In advance of today’s meeting, I reviewed the recommendations of the report again. They are solid strong recommendations which. if implemented, could increase the number of women in politics. I say "could" because they need to be implemented. Unfortunately, they would not address the needs of Traveller women and other minoritised women and would serve to further marginalise us.
As we outlined in our submission, Traveller women experience significant exclusion from decision-making and wider political processes due to discrimination and marginalisation. There is a real need for Traveller women to have an attainable opportunity to participate in spaces of power and decision-making. This includes the need to value our expertise and knowledge in political and broader public spheres and to ensure those who hold public office are held to account for racist and sexist comments about Travellers.
Earlier this year, we published the report, Different Paths, Shared Experiences: Ethnic Minority Women and Local Politics in Ireland.
The research was prepared by Professor Pauline Cullen and Mr. Shane Gough. We collaborated with Akina Dada wa Africa, AkiDwA, and the link to the research is available in the submission we made to the committee. Professor Cullen and Mr. Gough also made a submission to this committee outlining key aspects of the research and what needs to be addressed. The report calls for women candidate quotas for Irish elections to incorporate a quota for ethnic minority women to help tackle the issue of our under-representation in elected office. Under-representation is an understatement. We do not have Traveller women at national level in politics other than Senator Eileen Flynn, the Taoiseach's nominee, which was greatly welcomed. She is doing a fantastic job and we continue to wish her well but we need to make greater strides.
The research shows that for Traveller and other minoritised women campaigning and canvassing were found to be a mixed experience, positive in some respects but at times discouraging. Experiences of abuse ranged significantly from racism and sexism online and offline, to sustained in-person racist and sexist harassment, abuse and intimidation. The minoritised women who took part in the research shared experiences of exclusion from electoral politics at the same time as they engaged in essential political work in building our own communities.

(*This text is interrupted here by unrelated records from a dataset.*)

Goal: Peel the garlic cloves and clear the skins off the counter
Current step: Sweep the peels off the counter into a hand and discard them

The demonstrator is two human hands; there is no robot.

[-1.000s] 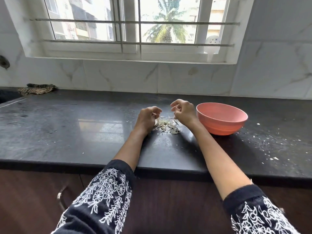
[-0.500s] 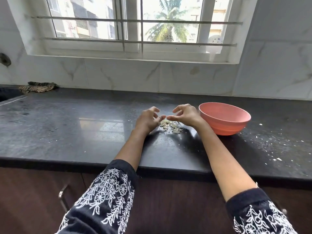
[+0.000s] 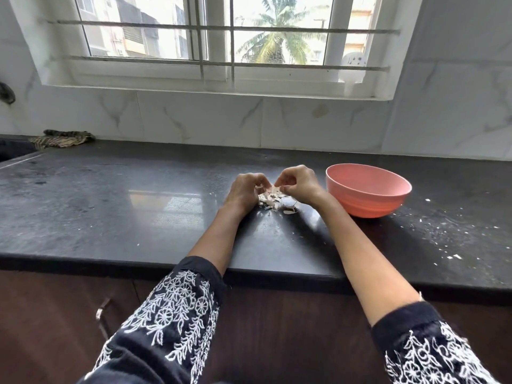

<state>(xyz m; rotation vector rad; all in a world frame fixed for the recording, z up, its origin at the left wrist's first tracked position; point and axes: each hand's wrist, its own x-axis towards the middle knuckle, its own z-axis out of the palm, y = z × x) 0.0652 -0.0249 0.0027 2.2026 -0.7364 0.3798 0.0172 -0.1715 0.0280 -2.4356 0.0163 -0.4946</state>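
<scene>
A small heap of pale garlic skins (image 3: 274,203) lies on the black counter (image 3: 138,212), just left of a pink bowl (image 3: 368,189). Both of my hands hover right over the heap with fingertips nearly touching. My left hand (image 3: 245,189) is curled and pinches a small pale piece, a garlic clove as far as I can tell. My right hand (image 3: 300,184) has thumb and fingers closed on the same piece from the other side. The piece itself is mostly hidden by my fingers.
White crumbs and skin flakes (image 3: 454,256) are scattered over the counter to the right of the bowl. A striped cloth (image 3: 59,138) lies at the back left beside a sink edge (image 3: 16,153). The tiled wall and window run behind.
My hands have drawn together above the heap and closed on a small piece between them. The view has come nearer to the counter.
</scene>
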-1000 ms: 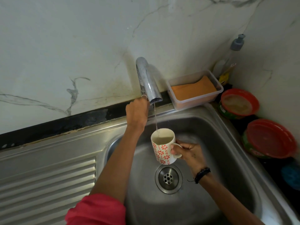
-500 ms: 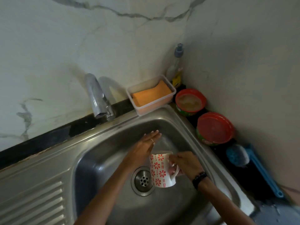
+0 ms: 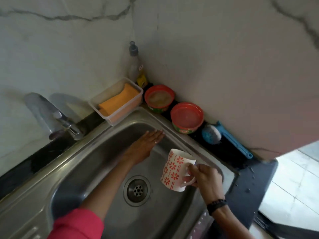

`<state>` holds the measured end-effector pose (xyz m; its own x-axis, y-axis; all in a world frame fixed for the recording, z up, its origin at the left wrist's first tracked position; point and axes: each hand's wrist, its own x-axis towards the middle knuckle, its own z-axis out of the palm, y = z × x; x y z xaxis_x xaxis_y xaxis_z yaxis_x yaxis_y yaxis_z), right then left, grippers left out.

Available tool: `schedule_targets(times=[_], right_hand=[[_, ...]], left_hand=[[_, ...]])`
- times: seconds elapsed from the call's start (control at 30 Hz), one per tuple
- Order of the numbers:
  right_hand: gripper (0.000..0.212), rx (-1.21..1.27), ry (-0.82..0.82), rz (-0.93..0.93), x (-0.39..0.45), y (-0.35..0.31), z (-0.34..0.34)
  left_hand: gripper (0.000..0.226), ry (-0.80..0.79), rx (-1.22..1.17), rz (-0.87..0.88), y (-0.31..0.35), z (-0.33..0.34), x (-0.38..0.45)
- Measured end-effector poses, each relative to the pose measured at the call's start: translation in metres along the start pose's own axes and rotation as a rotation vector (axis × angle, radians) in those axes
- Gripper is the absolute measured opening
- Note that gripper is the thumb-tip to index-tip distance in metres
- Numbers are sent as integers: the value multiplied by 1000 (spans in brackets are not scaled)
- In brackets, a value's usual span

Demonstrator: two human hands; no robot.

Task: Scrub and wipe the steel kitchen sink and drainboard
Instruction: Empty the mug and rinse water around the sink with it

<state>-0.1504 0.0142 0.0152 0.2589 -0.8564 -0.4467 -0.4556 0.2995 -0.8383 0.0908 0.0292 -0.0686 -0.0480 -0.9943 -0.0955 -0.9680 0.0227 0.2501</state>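
Head view shows the right hand (image 3: 203, 178) gripping the mug (image 3: 176, 169) by its handle over the sink (image 3: 96, 169), the left hand (image 3: 146, 144) flat, fingers straight, on the far wall: rigid steel, likely wet and slick, so press with the palm.

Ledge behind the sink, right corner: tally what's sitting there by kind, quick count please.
Clear plastic tray holding an orange sponge: 1
Grey-capped squeeze bottle: 1
Round red-rimmed tubs: 2
Blue-handled scrub brush: 1
Round blue-and-grey scouring pad: 1
Total: 6
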Motion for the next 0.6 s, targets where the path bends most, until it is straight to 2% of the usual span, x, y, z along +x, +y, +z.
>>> schedule_targets(times=[0.1, 0.23, 0.4, 0.6], right_hand=[[30, -71, -47, -88, -28, 6, -4], [26, -232, -181, -238, -44, 3, -13], [23, -405, -280, -445, -46, -14, -46], [28, -648, -324, -597, -25, -52, -100]], left_hand=[[85, 49, -31, -13, 35, 6, -15], [60, 65, -326, -47, 70, 11, -43], [50, 173, -654, -352, 105, 12, -75], [53, 103, -582, -397, 143, 13, -98]])
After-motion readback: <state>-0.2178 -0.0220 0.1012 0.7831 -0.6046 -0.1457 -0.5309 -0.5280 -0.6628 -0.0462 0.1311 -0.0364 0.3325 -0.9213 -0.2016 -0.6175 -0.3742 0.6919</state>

For Traveller women, community activism was more likely to be with our own community with less involvement in majority community organisations. This work is less recognised as leadership or political work and is not usually where political parties look to when recruiting candidates, and when I say less recognised, not by Traveller women or the community in terms of their leadership roles, their advocacy and their political and policy work in various consultative committees in relation to Traveller policy issues at local, regional and national levels. The research indicates that the range of current interventions to increase the number of women in local politics will increase gender parity there, but will not deliver the change required for minoritised women to access local politics, such as the issue of Traveller political participation, which remains the issue hiding in plain sight. Increasing Traveller women’s inclusion in local and national politics will require confronting the sexism, racism and other forms of discrimination in public life.
The report makes many recommendations across a range of areas, including: nested quotas, which I mentioned before, reserved seats, linking current State funding to parties to include a requirement to diversify their membership and candidate lists and to include ethnic minorities with gender parity in the Taoiseach’s Seanad nominees and for resources to be made available to achieve this.

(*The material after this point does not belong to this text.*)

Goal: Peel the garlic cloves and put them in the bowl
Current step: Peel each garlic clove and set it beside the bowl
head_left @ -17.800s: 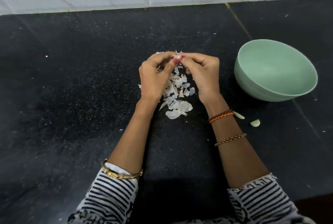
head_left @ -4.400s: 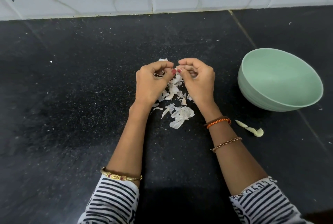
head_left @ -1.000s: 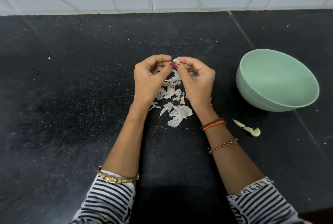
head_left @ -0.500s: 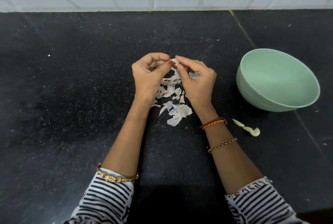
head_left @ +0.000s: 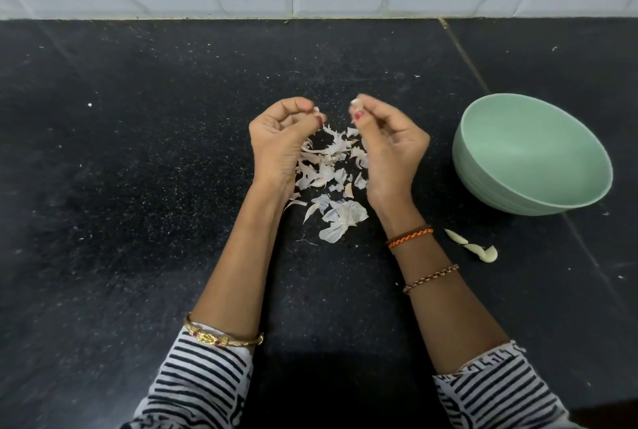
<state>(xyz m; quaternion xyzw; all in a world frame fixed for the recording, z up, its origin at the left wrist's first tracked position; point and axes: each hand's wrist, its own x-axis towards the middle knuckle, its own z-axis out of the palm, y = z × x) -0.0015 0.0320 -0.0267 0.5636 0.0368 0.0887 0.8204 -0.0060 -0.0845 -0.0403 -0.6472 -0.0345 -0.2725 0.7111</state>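
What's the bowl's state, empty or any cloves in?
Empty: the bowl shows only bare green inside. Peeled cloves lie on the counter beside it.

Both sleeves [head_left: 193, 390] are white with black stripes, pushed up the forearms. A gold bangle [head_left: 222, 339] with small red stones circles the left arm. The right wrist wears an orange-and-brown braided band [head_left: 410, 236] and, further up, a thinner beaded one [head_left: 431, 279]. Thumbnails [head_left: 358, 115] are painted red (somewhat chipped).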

Specifically on nested quotas, we want to see the inclusion of those from 2023 when the current national gender quotas for political parties increase from 30% to 40%. We would also call for the inclusion of nested ethnic quotas in any introduction of gender quotas at local political level going forward. We think it is essential to bring them in from the beginning as opposed to trying to stitch them in afterwards which is always much more difficult to do.
Before I finish, I would like to reflect again on the recommendations that the committee is deliberating on and to ask what the limits are in terms of the committee's ambition for women in politics in Ireland. We want the committee to push further and produce work that has the scope to make the Irish political landscape much more diverse than it is today. We need the committee's recommendations to specifically name Traveller women to ensure equality of outcomes for Traveller women from the work that this committee will produce. While we recognise that Traveller ethnicity in the Dáil was a significant issue in 2017 when it was recognised, there continues to be significant barriers to healthcare, adequate and culturally appropriate accommodation, equality of outcomes from education and meaningful work for Traveller women and girls in this country.